Dépasser l’intersectionnalité
Une question ne manquera pas de surgir : et l’intersectionnalité dans tout ça ? Car souligner l’intrication du racisme et du spécisme, n’est-ce pas précisément l’objet de la réflexion intersectionnelle ? De façon un peu inattendue, Aph Ko prend ses distances avec cette approche, dans un troisième chapitre qui en pointe les limites et nous invite à la dépasser dans une théorie multidimensionnelle de la libération.
D’une part, rien ne permet d’affirmer que la convergence des luttes (contre le sexisme, le racisme, le capacitisme, le spécisme…) est une bonne stratégie militante. D’autre part, l’approche intersectionnelle tend à empiler les oppressions sans chercher leur unité, soit, pour Aph Ko, l’ordre zoo-racial de la suprématie blanche. Cette approche ne parviendrait d’ailleurs pas à bien rendre compte de l’oppression des hommes noirs.
Quant à cette théorie multidimensionnelle de la libération évoquée, Ko n’en présente qu’une mince esquisse ; mais on comprend que cela affecterait tout autant les militants animalistes qu’antiracistes. Dès lors, si la suprématie blanche ou la mentalité coloniale est la racine d’un ordre zoo-racial, ne faut-il pas en conclure que l’animalisme devrait se dissoudre dans l’antiracisme ?

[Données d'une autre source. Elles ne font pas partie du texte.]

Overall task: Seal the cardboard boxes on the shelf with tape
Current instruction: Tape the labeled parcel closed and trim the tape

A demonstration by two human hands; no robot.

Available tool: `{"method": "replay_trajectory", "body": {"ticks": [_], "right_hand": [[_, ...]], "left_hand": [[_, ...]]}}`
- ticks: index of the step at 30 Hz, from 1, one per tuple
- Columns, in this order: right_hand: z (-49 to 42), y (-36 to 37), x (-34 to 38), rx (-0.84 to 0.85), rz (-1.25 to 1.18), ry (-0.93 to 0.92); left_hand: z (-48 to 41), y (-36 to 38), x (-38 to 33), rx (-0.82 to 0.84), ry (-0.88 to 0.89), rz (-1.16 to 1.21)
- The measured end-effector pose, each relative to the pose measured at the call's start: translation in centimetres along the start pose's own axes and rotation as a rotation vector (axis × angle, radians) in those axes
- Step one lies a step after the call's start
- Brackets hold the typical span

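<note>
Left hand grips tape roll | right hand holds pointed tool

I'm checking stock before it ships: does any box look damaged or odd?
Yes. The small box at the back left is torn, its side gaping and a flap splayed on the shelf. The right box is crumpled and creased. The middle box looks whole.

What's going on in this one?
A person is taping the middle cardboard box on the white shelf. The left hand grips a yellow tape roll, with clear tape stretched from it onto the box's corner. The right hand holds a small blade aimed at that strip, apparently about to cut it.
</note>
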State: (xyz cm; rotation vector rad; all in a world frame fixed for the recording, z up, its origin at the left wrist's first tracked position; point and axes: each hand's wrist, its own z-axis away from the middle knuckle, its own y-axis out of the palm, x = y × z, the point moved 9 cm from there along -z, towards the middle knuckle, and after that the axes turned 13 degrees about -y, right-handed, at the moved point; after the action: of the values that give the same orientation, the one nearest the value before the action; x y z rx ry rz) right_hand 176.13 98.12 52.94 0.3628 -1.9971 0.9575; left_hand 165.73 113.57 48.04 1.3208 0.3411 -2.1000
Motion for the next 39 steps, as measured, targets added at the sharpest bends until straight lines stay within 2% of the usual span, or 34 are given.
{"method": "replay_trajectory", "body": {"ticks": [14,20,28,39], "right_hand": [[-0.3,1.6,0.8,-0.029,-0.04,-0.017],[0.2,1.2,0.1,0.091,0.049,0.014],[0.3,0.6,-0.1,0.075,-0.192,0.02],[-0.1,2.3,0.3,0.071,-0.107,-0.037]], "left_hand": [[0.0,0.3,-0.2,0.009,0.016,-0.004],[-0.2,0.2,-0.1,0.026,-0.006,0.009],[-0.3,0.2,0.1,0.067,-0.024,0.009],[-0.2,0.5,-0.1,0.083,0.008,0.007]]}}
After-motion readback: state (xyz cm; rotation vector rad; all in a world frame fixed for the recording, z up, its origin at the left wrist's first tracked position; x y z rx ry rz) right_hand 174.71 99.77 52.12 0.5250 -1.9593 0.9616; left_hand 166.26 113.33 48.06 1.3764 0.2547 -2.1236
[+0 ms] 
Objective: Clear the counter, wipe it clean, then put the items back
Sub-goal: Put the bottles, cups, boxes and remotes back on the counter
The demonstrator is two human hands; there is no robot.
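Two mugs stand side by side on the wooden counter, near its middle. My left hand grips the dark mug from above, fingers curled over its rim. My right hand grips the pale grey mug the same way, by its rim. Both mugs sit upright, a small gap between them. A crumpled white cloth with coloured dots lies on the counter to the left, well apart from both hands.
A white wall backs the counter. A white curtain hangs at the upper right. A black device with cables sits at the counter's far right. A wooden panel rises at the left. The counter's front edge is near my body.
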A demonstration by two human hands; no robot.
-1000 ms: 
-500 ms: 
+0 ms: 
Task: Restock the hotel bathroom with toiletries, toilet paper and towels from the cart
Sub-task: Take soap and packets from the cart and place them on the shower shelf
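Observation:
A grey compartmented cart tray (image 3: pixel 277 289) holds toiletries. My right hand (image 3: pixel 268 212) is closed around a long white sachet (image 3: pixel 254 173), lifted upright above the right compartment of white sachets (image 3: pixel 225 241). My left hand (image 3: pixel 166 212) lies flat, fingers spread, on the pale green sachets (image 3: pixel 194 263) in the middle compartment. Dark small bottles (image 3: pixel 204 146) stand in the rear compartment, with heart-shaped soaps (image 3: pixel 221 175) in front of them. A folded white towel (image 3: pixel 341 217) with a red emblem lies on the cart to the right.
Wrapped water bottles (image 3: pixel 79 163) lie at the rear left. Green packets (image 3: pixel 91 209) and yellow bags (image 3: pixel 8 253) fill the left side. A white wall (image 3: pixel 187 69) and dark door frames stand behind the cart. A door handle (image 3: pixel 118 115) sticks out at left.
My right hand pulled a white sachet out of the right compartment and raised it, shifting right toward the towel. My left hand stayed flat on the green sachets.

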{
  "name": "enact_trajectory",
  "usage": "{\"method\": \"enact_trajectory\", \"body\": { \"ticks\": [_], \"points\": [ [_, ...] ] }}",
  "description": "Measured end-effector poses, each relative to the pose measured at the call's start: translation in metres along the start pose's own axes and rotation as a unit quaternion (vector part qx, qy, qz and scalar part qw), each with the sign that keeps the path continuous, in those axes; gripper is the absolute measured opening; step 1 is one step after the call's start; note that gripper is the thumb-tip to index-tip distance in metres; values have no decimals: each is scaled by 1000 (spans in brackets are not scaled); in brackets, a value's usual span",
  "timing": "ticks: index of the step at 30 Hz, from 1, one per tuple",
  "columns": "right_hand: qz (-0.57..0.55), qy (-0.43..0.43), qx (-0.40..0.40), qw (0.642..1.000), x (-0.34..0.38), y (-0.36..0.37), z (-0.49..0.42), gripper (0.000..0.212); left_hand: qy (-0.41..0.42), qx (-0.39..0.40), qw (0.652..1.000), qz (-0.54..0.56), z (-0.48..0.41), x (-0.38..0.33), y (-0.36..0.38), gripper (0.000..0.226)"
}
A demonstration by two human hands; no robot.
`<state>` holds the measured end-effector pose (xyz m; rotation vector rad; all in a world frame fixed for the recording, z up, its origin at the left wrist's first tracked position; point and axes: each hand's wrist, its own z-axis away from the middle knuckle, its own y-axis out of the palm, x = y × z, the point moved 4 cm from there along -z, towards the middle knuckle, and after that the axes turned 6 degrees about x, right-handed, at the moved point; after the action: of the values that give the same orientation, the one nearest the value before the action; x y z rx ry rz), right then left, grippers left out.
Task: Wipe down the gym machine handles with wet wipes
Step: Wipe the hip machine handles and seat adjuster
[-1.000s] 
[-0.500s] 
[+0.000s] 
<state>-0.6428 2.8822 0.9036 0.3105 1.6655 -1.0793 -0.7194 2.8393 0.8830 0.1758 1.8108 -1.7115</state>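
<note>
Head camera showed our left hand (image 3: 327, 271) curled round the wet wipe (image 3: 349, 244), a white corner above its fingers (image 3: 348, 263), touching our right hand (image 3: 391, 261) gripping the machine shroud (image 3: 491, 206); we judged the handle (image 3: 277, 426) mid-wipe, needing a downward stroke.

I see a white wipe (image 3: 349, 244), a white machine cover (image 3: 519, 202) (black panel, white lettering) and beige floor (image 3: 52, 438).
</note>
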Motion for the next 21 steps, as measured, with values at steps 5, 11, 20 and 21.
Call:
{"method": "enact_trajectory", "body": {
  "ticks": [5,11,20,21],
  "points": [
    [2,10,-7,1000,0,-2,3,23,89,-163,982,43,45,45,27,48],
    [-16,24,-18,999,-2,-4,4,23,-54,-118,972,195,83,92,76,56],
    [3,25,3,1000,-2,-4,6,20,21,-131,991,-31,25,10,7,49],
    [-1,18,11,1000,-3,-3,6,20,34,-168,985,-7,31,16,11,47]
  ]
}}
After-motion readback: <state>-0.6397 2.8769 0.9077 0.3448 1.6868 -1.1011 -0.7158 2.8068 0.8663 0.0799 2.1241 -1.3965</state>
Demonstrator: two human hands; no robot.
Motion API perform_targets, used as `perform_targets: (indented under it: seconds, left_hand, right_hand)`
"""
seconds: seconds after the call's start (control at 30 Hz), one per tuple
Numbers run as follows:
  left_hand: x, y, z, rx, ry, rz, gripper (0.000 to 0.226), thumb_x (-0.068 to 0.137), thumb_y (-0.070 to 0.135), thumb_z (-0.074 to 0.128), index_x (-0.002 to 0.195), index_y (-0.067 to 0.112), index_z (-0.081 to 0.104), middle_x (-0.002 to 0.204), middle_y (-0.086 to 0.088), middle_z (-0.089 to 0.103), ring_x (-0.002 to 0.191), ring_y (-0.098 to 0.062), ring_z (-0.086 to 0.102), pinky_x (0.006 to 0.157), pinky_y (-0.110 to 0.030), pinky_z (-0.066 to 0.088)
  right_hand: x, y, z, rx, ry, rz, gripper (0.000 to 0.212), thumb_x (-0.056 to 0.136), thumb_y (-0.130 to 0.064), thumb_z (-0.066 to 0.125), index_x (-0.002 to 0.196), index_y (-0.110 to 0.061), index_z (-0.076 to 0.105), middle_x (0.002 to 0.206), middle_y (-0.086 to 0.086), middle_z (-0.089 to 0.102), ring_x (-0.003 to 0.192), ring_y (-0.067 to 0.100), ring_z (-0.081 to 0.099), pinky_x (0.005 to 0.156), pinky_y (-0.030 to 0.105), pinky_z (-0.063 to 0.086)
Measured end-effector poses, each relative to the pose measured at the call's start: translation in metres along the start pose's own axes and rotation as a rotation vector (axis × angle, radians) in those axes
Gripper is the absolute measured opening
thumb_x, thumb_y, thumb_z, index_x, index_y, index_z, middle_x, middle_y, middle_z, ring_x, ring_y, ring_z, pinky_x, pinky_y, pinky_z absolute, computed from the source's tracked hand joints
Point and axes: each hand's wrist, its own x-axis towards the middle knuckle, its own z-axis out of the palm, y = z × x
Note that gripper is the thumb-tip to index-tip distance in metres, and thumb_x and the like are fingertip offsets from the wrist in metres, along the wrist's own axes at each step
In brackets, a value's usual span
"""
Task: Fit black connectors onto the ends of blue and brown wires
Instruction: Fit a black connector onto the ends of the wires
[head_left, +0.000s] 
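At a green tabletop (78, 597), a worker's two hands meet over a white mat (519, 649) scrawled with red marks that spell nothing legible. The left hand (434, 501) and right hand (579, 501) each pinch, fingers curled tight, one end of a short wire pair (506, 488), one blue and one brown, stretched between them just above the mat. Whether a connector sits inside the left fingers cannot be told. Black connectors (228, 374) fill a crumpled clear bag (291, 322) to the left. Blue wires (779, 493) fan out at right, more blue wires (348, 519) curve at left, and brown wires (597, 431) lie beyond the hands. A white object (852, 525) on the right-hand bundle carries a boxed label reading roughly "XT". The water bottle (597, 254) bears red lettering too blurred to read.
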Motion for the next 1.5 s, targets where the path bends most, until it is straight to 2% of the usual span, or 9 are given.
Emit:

La question est délicate, reconnaît l’autrice tout en revendiquant son véganisme. Avant d’ajouter : « Malgré tout, j’en suis venue à la conclusion que le mouvement végane/pour les droits des animaux n’était pas le seul mouvement à militer en faveur des animaux. J’ai même l’impression qu’un espace intellectuel et militant en dehors du cadre du mouvement pour les droits des animaux risque de créer une meilleure théorie de la libération animale. »
Encore une fois, la thèse d’Aph Ko est forte et radicale. Elle reste néanmoins incertaine, et les éléments présentés dans ce petit guide sont loin de clore le débat sur la racine (multidimensionnelle) du mal. En effet, Ko place l’unité des oppressions sous la bannière de l’ordre zoo-racial et fait de la suprématie blanche l’ennemi principal – comme on le dit parfois à propos du patriarcat. Mais précisément, la démonstration sera incomplète tant que les autres candidats potentiels n’auront pas été écartés ou intégrés à l’édifice conceptuel du black veganism. Pourquoi l’hétérosexisme ou le capacitisme ne pourraient-ils tout autant fonder, conceptuellement ou psychologiquement, l’ordre zoo-racial ?
Racism as Zoological Witchcraft n’a pas la prétention de clore le sujet. Dans sa préface, Claire Jean Kim, autrice elle aussi d’un ouvrage sur l’espèce et la race, souligne très justement combien Ko s’adresse à ses lecteurs avec simplicité et clarté, souvent sur le ton de la conversation. Ce n’est pas un traité théorique ignifugé, mais un guide à l’ambition plus modeste. Un petit livre indiscipliné et stimulant qui produit un appel d’air bienvenu.